→ **BRIEF**
Set down exactly the lines below between the line holding "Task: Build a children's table" and the line holding "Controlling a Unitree", inclusive; no other line belongs in the answer.

→ **PROVIDED MATERIAL**
------------------------------
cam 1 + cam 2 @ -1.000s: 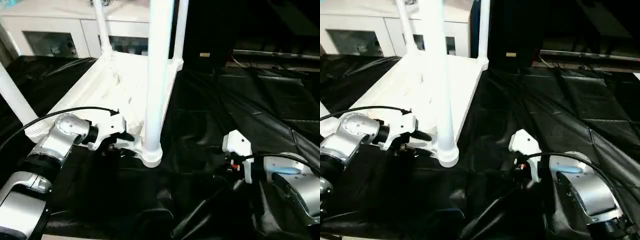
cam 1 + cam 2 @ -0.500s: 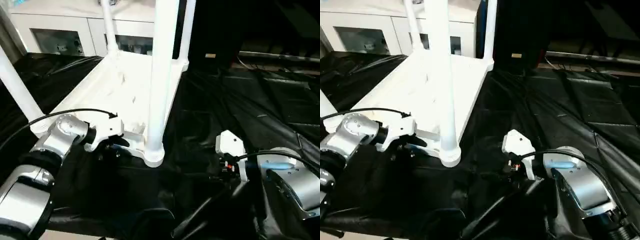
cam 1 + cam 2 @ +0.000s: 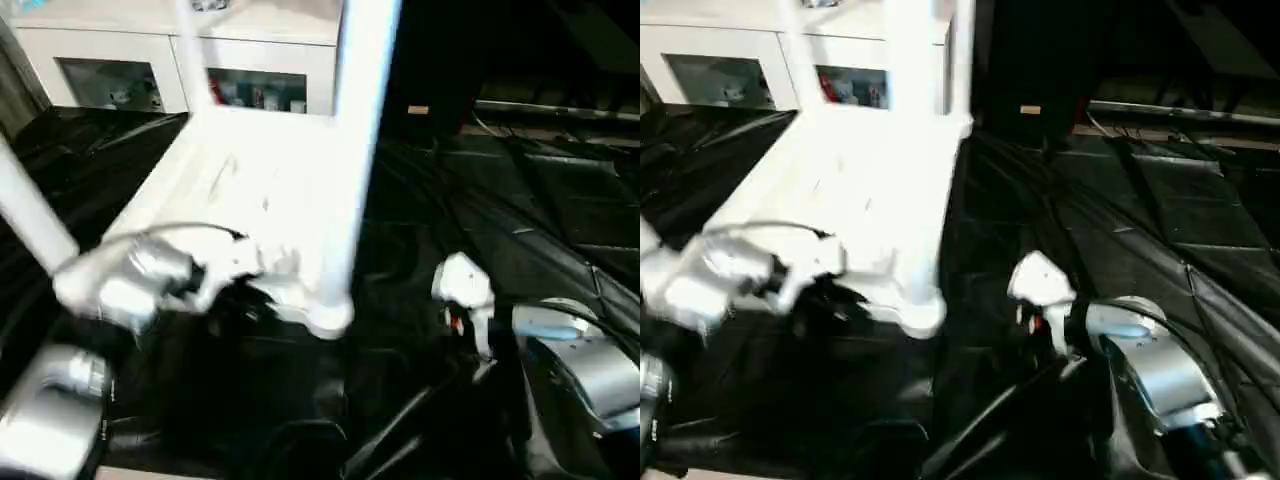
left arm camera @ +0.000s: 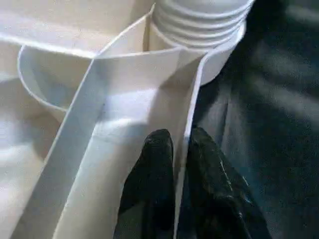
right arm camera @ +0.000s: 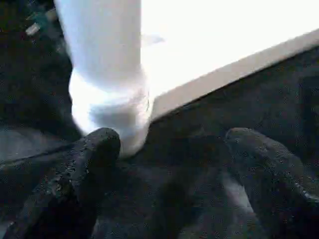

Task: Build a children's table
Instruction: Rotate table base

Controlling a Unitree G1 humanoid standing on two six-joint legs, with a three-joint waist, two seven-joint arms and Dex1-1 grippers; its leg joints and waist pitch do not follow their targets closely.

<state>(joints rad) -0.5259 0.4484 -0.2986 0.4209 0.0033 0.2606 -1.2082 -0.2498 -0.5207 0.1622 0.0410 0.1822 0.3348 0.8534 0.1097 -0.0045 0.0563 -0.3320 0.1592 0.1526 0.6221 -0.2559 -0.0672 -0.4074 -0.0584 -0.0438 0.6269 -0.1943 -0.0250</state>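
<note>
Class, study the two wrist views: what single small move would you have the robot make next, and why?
Probably bring the right gripper in around the near leg's base. Its fingers stand wide apart on the black cloth, one beside that base, holding nothing. The left gripper already pinches the upturned tabletop's thin edge wall, steadying it.

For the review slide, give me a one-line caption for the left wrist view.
Left gripper pinching a thin rim wall of the upturned white table top, close beside the corner socket holding a leg.
</note>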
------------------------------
→ **SOLUTION**
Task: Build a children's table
Instruction: Rotate table base

Controlling a Unitree G1 humanoid standing on two six-joint legs, with a three-joint waist, two seven-joint arms and Dex1-1 grippers; its leg joints and waist pitch do not follow their targets closely.

The output is finished, and nothing else is needed.